See also: Nimrod Jarrett Smith, Research Branch, NC Office of Archives and History

A photograph of Nimrod Jarrett Smith published in 1892. Image from the Internet Archive.
A photograph of Nimrod Jarrett Smith published in 1892. Image from the Internet Archive.
Nimrod Jarrett Smith, principal chief of the Eastern Band of Cherokee Indians from 1880 to 1891, was born near Murphy. His mother was Cherokee and his father was a white man who acted as translator for the Reverend Evan Jones, a Baptist missionary at Valley Town before the removal of 1838–39. Smith acquired an adequate but probably informal education and married a white woman by whom he had several children. At age twenty-five, he enlisted in one of the Cherokee companies of the Confederate Legion organized by William Holland Thomas, a white trader among the Cherokee, and served as first sergeant of Company B, Sixty-ninth North Carolina Infantry, until the close of the Civil War.

In 1868 Smith was clerk to the council that drafted the first Eastern Cherokee constitution. He came to be highly respected as a public servant, and when Principal Chief Lloyd Welch died in office in 1880, the Eastern Cherokee elected Smith to complete the unexpired term. James Mooney, a late nineteenth-century anthropologist, met Smith while he was serving in this office; he described him as "a splendid specimen of physical manhood, being six foot four inches in height and built in proportion, erect in figure, with flowing black hair curling down over his shoulders, a deep musical voice, and a kindly spirit and natural dignity."

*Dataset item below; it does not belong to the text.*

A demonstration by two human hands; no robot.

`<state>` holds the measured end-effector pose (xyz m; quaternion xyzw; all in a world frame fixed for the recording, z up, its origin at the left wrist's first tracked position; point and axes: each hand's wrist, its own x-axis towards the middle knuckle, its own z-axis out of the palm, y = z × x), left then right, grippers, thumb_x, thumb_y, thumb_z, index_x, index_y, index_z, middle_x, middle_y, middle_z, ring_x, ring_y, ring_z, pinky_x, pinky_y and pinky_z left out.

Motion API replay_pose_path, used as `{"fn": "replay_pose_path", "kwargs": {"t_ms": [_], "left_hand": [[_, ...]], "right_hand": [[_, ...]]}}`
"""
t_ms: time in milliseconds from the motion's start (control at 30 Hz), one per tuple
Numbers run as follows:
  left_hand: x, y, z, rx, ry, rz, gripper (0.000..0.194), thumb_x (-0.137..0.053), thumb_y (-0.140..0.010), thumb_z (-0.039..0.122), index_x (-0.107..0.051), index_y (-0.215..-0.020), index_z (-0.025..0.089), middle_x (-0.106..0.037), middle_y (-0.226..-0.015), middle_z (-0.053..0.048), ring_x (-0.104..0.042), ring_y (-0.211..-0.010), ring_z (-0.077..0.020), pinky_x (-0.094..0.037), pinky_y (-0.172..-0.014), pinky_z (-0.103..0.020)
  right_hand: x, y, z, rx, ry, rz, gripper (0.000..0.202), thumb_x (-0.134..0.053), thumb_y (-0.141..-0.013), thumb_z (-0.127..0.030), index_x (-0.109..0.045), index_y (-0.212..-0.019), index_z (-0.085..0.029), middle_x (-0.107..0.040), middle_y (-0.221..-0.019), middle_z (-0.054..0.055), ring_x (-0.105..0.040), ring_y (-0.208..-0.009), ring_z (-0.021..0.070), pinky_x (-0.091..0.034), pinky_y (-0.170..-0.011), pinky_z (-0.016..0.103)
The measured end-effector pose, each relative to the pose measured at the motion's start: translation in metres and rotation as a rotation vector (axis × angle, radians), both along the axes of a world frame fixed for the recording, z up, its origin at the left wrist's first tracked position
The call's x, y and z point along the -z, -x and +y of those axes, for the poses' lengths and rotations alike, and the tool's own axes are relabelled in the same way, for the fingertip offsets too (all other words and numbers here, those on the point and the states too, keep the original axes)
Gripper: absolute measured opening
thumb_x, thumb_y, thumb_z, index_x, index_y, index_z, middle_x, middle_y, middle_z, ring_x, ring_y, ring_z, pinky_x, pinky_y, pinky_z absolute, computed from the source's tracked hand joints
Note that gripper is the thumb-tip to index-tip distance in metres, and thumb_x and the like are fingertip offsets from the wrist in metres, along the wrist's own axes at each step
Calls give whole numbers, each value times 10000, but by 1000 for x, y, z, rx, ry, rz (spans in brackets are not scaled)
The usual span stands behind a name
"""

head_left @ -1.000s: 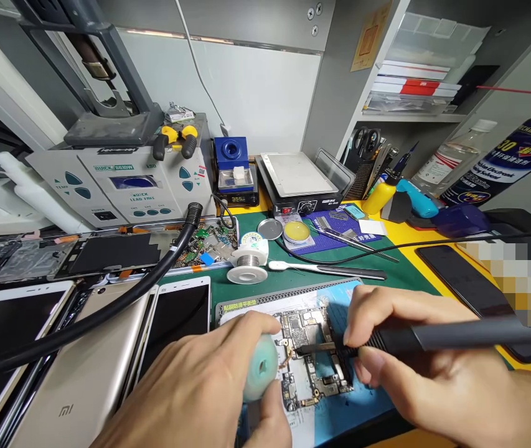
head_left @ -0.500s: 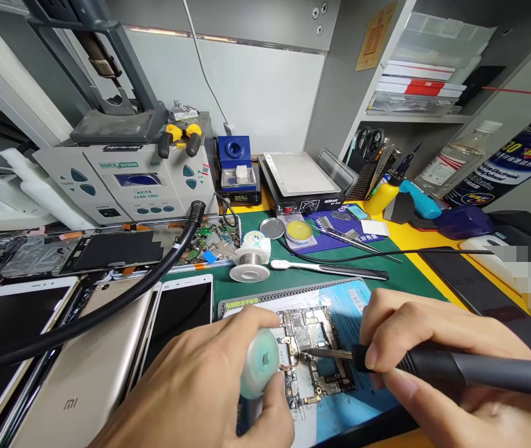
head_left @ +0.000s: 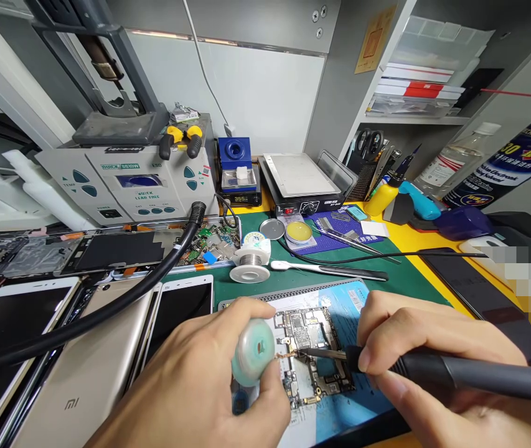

When Smith became principal chief, the Cherokee were without an agent, their education had been neglected, and their legal position was far from definite. On 31 May 1881 Smith signed a contract with Indiana Quakers for the establishment and maintenance of schools that were to be supported by the annual interest of the trust fund held by the U.S. government for the North Carolina Cherokee and by contributions from the Western Yearly Meeting of the Society of Friends. With some initial aid from the North Carolina Meeting, the Indiana Quakers led by Thomas Brown began work immediately, and by the end of 1881 they had established a small training school in Cherokee and day schools in other settlements. In 1882 Congress appropriated funds for the establishment of an agency in Cherokee and for conducting a census that was completed in 1884.

As principal chief Smith devoted most of his time to the Eastern Cherokee's legal battles. Hoping to gain access to the annuities and other trust funds held by the U.S. government for the Western (Oklahoma) Cherokee, the Eastern Cherokee filed suit in the court of claims against the United States and the Cherokee Nation West in 1883. Two years later the court handed down a decision adverse to the Eastern Cherokee, and the U.S. Supreme Court upheld the decision in 1886. The courts ruled that the Eastern Cherokee had dissolved their connection with the Cherokee Nation by their refusal to move west. The decision deprived them not only of the trust and annuity funds but also of their tribal status and consequently left them in an extremely ambiguous legal position. Furthermore, the Eastern Cherokee had aroused hostility among neighboring whites in the 1880s by switching their loyalty from the Democratic to the Republican party, an act that made their position even more precarious. In an effort to protect the Cherokee, Chief Smith employed attorney Fred Fisher of Bryson City to draw up an act of incorporation (such as businesses used) for the Eastern Cherokee Indians. The act was ratified in March 1889 and a state charter was issued providing that "the North Carolina or Eastern Cherokee Indians, resident or domiciled in the counties of Jackson, Swain, Graham, and Cherokee, be and at the same time are hereby created and constituted a body politic and corporate under the name, style, and title of the Eastern Band of Cherokee Indians, with all the rights, franchises, privileges, and powers incident and belonging to corporations under the laws of the state of North Carolina." Thus the North Carolina Cherokee became a corporation and adopted corporate procedures and regulations as their legal system.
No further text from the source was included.